§ Task
Search the records for the string "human", and show each line where it appears.

§ Saved data entries
%%

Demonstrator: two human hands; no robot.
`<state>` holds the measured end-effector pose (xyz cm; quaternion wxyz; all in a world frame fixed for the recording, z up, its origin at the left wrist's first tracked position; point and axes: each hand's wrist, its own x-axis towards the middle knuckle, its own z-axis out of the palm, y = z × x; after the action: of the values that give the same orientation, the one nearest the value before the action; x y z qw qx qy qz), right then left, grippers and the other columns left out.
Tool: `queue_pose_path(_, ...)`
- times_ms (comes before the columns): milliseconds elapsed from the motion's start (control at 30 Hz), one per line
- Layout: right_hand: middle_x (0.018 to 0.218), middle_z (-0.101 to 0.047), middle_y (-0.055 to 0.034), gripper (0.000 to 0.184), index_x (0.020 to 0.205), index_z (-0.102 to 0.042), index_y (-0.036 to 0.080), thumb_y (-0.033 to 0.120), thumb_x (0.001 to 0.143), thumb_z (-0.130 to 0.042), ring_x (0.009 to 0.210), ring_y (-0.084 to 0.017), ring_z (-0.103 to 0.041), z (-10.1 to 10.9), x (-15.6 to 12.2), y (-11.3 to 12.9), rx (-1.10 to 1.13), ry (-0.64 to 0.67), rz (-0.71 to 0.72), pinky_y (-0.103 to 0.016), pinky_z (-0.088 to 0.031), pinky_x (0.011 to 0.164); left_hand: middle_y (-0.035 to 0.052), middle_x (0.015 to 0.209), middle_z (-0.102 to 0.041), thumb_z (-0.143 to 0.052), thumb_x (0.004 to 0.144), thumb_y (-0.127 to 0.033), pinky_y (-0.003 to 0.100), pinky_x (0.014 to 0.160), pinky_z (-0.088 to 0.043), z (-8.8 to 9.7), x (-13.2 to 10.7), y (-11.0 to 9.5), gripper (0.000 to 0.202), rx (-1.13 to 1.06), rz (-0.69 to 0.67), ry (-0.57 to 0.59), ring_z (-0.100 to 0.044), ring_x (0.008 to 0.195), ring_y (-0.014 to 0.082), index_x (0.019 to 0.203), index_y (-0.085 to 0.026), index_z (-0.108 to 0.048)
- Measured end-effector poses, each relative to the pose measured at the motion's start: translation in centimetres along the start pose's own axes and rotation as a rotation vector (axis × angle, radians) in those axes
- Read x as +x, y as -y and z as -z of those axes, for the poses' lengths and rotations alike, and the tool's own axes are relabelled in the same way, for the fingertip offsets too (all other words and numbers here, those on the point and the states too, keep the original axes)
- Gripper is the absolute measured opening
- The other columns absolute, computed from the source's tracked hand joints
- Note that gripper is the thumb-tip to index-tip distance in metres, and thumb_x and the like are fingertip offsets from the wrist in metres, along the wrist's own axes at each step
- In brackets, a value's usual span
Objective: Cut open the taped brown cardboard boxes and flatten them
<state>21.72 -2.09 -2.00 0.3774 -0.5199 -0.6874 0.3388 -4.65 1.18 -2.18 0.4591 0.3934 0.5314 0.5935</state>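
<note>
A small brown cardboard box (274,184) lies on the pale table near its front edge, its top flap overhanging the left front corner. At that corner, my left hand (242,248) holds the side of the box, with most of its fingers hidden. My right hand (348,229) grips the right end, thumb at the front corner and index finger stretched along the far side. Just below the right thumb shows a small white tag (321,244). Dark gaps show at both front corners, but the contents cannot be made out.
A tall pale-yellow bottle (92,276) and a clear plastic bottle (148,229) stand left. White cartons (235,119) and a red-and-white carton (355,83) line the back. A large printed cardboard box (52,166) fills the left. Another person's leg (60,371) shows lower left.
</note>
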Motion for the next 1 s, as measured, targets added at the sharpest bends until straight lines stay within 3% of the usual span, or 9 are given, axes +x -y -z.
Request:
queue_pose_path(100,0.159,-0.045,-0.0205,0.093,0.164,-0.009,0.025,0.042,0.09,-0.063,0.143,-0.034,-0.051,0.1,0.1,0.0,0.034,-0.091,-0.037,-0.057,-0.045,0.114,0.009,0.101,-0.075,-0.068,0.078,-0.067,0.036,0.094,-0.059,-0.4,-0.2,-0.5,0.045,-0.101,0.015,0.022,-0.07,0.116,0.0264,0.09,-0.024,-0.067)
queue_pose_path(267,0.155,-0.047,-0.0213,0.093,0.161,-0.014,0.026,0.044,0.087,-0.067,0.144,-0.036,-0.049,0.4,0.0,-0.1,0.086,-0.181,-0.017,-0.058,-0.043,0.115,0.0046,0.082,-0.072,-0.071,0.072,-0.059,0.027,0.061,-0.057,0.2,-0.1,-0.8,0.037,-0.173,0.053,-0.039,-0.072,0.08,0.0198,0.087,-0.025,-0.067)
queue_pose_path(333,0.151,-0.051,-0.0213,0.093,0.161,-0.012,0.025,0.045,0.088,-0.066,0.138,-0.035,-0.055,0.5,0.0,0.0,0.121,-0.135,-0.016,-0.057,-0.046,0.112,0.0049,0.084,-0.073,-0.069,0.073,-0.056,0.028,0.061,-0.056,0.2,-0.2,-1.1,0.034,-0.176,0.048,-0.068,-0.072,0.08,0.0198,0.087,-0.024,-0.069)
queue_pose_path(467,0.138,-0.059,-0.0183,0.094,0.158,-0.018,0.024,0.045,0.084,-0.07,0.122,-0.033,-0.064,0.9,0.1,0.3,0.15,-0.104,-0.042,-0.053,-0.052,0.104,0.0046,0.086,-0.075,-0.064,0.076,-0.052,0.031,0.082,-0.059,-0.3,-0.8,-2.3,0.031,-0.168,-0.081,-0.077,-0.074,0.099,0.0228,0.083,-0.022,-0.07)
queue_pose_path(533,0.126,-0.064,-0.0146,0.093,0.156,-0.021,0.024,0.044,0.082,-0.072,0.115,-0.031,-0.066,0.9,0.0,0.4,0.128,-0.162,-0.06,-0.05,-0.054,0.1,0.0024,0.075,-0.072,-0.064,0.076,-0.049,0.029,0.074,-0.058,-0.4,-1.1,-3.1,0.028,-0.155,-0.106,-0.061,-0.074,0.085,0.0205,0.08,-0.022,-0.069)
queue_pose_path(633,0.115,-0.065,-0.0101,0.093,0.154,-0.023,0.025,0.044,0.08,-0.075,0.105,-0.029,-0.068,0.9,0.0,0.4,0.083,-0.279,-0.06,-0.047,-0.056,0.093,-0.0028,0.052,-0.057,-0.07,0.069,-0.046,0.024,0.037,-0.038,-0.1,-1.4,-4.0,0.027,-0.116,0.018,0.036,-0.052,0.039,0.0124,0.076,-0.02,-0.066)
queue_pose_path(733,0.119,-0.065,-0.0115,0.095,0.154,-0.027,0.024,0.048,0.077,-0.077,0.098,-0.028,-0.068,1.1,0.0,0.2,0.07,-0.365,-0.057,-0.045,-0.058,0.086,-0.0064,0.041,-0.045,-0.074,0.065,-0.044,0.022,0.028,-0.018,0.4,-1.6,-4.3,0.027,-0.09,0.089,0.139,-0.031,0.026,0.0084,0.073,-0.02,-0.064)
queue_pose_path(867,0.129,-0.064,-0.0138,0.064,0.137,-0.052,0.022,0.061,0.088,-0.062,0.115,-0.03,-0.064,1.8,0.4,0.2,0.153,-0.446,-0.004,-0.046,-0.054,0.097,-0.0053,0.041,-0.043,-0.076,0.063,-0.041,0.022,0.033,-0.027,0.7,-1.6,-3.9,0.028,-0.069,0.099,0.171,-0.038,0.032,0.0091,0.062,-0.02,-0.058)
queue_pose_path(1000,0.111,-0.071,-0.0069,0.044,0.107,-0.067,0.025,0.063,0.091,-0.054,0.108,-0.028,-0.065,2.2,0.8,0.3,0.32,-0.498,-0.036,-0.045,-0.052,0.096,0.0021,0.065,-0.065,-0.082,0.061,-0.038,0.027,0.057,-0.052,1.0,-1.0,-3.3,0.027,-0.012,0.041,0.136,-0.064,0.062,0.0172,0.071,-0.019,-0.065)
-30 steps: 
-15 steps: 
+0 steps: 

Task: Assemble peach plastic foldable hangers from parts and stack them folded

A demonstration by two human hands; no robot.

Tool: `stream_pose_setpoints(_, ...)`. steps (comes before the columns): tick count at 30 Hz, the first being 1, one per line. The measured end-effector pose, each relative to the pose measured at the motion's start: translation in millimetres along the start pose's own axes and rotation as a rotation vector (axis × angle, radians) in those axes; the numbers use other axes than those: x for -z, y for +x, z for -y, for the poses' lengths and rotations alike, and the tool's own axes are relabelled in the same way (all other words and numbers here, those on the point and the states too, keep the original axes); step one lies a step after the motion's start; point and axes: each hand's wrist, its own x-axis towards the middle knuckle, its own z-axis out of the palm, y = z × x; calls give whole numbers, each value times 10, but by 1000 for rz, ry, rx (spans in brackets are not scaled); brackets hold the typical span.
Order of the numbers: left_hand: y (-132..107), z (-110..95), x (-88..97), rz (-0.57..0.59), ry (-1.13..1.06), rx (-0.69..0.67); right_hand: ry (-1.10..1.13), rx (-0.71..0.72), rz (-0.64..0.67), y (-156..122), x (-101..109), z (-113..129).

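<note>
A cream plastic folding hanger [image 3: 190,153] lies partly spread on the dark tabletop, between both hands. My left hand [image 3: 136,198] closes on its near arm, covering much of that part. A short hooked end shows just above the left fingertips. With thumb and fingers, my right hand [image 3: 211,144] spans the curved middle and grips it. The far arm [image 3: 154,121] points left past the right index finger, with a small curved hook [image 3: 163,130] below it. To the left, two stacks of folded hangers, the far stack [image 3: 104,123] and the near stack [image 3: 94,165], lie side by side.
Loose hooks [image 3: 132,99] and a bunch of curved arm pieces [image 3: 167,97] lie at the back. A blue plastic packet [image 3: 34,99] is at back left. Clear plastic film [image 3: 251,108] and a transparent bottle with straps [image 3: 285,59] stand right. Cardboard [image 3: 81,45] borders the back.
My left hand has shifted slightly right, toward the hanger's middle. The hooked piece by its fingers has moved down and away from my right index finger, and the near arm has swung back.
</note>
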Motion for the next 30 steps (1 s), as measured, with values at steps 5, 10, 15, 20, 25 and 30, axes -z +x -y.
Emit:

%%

§ Answer to the exercise
Demonstrator: two human hands; no robot.
A demonstration by two human hands; no robot.

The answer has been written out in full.